(TASK DETAILS):
Give every line of the material back exactly, images removed.

== == ==

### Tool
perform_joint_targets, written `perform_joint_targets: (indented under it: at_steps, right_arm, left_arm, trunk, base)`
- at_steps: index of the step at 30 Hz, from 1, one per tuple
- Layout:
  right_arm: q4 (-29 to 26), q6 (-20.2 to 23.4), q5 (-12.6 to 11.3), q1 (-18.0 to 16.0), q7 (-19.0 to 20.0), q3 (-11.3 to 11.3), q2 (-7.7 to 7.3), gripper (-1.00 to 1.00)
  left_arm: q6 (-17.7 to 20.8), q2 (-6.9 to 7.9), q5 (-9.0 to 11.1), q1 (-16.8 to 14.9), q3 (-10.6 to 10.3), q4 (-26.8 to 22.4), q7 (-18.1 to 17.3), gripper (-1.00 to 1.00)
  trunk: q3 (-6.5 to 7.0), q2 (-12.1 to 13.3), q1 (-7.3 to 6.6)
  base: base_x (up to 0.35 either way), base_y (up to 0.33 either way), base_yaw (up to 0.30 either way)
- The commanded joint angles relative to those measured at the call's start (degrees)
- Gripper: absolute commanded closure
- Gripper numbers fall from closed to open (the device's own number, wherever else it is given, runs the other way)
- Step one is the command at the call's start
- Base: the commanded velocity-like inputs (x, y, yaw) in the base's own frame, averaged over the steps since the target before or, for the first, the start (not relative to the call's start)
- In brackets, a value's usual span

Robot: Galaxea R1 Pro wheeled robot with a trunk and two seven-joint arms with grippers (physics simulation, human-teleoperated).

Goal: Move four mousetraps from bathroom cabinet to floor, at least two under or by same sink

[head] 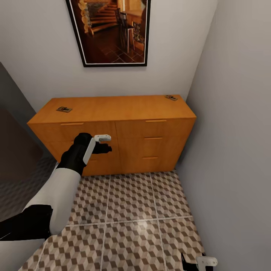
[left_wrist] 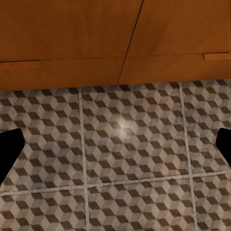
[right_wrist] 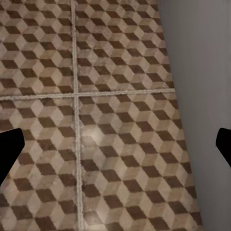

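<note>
The orange-brown cabinet stands against the back wall, and its drawer fronts also fill part of the left wrist view. Two mousetraps lie on its top: one near the left end, one at the far right corner. My left gripper hovers open in front of the upper left drawers, below the cabinet top, with nothing between its fingers. My right gripper hangs low at the right over the bathroom floor, open and empty. The sink is out of view.
A grey wall closes the right side, close to the cabinet's end. A dark panel stands at the left. A framed picture hangs above the cabinet. Patterned floor tiles stretch in front of it.
</note>
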Motion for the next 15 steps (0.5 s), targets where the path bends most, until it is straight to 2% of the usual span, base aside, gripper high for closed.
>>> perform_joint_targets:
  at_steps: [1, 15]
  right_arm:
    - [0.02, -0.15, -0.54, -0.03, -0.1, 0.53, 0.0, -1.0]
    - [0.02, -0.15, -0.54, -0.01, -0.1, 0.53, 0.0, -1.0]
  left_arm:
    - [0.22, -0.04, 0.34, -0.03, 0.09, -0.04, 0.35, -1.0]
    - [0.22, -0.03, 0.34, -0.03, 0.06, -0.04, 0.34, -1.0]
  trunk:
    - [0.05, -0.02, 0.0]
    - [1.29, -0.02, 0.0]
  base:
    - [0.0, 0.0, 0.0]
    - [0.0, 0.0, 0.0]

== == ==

(YOUR SOLUTION):
### Tool
perform_joint_targets, written `perform_joint_targets: (indented under it: at_steps, right_arm, left_arm, trunk, base)`
- at_steps: index of the step at 30 Hz, from 1, one per tuple
- Layout:
  right_arm: q4 (-29 to 26), q6 (-20.2 to 23.4), q5 (-12.6 to 11.3), q1 (-18.0 to 16.0), q7 (-19.0 to 20.0), q3 (-11.3 to 11.3), q2 (-7.7 to 7.3), gripper (-1.00 to 1.00)
  left_arm: q6 (-17.7 to 20.8), q2 (-6.9 to 7.9), q5 (-9.0 to 11.1), q1 (-16.8 to 14.9), q3 (-10.6 to 10.3), q4 (-26.8 to 22.4), q7 (-18.1 to 17.3), gripper (-1.00 to 1.00)
  trunk: q3 (-6.5 to 7.0), q2 (-12.1 to 13.3), q1 (-7.3 to 6.6)
  base: base_x (up to 0.35 either way), base_y (up to 0.33 either way), base_yaw (up to 0.30 either way)
- The commanded joint angles relative to those measured at the call's start (degrees)
- Gripper: absolute commanded closure
- Gripper numbers fall from closed to open (the device's own number, wherever else it is given, runs the other way)
- Step one is the command at the call's start
- Base: the commanded velocity-like inputs (x, y, yaw) in the base's own frame, averaged over the steps since the target before or, for the first, the start (not relative to the call's start)
- In brackets, a value's usual span

Robot: Galaxea R1 Pro wheeled robot with a trunk and two seven-joint arms with grippers (physics simulation, human-teleoperated).

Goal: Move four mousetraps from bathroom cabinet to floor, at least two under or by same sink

[head] 
[left_wrist] 
[right_wrist] 

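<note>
The orange-brown cabinet stands against the back wall, and its drawer fronts also fill part of the left wrist view. Two mousetraps lie on its top: one near the left end, one at the far right corner. My left gripper hovers open in front of the upper left drawers, below the cabinet top, with nothing between its fingers. My right gripper hangs low at the right over the bathroom floor, open and empty. The sink is out of view.
A grey wall closes the right side, close to the cabinet's end. A dark panel stands at the left. A framed picture hangs above the cabinet. Patterned floor tiles stretch in front of it.
</note>
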Motion for the next 15 steps (0.5 s), targets where the path bends most, until it is straight to 2% of the usual span, base aside, gripper high for closed.
>>> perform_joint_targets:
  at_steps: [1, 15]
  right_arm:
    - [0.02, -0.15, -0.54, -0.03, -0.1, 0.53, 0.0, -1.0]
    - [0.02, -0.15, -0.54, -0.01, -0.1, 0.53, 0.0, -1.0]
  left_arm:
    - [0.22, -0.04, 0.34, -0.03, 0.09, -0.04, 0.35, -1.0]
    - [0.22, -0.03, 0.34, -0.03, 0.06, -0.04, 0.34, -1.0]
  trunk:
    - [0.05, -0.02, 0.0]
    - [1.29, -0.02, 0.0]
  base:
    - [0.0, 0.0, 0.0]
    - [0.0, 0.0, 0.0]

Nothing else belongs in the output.